Local & international, amateurs, maritime and land mobile, point-to-point communications, industrial, scientific, citizens band, search & rescue, police, taxi drivers

Wave Paths

Effects of Space Storms

Signal is reflected from ionosphere so can achieve long distance communicaton. The signal paths are even longer at night because the ionization layer is at higher altitude. Short wave is often the cheapest and sometimes only means of communication in remote regions. Larger distances can be covered at these frequencies than at frequencies shorter and longer.

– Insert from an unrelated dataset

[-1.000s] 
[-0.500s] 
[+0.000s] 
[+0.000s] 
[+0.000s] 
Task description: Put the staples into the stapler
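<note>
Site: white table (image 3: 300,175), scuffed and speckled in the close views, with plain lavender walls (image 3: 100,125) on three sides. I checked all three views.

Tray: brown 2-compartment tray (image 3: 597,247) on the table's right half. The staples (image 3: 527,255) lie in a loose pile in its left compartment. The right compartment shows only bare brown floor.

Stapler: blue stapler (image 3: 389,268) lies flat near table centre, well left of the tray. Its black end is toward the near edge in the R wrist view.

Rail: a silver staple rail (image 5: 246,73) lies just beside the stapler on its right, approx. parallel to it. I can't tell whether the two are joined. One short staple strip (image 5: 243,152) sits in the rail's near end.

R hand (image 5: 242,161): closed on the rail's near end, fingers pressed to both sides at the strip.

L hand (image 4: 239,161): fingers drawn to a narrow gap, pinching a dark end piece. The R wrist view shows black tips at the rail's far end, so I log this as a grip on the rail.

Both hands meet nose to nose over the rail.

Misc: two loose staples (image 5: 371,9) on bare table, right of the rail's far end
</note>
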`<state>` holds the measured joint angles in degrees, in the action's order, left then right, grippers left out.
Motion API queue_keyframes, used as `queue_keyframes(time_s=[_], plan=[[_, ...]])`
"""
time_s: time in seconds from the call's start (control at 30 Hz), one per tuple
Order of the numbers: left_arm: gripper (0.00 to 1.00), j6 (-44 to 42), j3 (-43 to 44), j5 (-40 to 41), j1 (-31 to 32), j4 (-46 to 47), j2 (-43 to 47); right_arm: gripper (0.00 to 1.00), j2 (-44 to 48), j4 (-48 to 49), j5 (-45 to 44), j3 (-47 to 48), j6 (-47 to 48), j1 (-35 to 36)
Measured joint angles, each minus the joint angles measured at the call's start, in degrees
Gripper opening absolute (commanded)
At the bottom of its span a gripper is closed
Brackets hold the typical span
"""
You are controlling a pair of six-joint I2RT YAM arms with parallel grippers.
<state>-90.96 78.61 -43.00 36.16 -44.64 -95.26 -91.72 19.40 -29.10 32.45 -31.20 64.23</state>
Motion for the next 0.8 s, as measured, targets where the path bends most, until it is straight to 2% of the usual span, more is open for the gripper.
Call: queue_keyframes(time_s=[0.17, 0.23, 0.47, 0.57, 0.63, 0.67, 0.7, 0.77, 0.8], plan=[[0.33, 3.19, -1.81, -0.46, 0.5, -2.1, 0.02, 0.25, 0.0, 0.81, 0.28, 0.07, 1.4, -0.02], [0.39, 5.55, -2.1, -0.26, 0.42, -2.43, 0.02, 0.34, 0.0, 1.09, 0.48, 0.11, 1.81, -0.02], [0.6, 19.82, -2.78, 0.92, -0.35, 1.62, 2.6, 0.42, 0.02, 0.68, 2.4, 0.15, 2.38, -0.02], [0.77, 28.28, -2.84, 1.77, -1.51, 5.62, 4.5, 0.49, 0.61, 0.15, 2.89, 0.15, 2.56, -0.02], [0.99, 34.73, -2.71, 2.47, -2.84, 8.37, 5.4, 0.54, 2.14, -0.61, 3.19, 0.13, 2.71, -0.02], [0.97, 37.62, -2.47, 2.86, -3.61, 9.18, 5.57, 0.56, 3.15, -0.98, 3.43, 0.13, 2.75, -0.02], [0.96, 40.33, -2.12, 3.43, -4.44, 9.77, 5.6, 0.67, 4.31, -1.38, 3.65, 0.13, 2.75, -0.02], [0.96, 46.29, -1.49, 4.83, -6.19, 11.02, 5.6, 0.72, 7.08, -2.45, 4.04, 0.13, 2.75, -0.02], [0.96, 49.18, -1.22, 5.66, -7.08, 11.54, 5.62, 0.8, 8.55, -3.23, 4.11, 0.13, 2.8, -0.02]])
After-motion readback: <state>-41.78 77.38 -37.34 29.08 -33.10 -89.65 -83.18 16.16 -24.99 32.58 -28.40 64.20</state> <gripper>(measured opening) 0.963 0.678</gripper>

Space weather disturbances have major and dramatic consequences for short wave communications:

  • Sudden & large communication disturbances occur on the dayside immediately following solar flares. This is because enhanced D region ionization is produced there by the elevated xrays & UV associated with the flare. The enhanced D region ionization absorbs the short waves. These events are called short wave fadeouts and they last a few minutes to a few hours.
  • Solar protons arriving hours to days after the solar disturbance, penetrate into the polar regions and can cause a complete blackout of HF communications. These events, called Polar Cap Absorption events (PCAs), can last for days depending on the size of the flare.
  • Ionospheric storm also occur in association with solar disturbances. These storms either increase or decrease the ionization layer density depending on location and time. Decreases in the density cause major problems in short wave communications.

For Satellite-to-Ground Communications: Signal quality is affected by irregularities in the ionosphere which produces phase and amplitude variations in the received signal.

The source of this material is Windows to the Universe, at from the National Earth Science Teachers Association (NESTA). The Website was developed in part with the support of UCAR and NCAR, where it resided from 2000 - 2010. © 2010 National Earth Science Teachers Association. Windows to the Universe® is a registered trademark of NESTA. All Rights Reserved. Site policies and disclaimer.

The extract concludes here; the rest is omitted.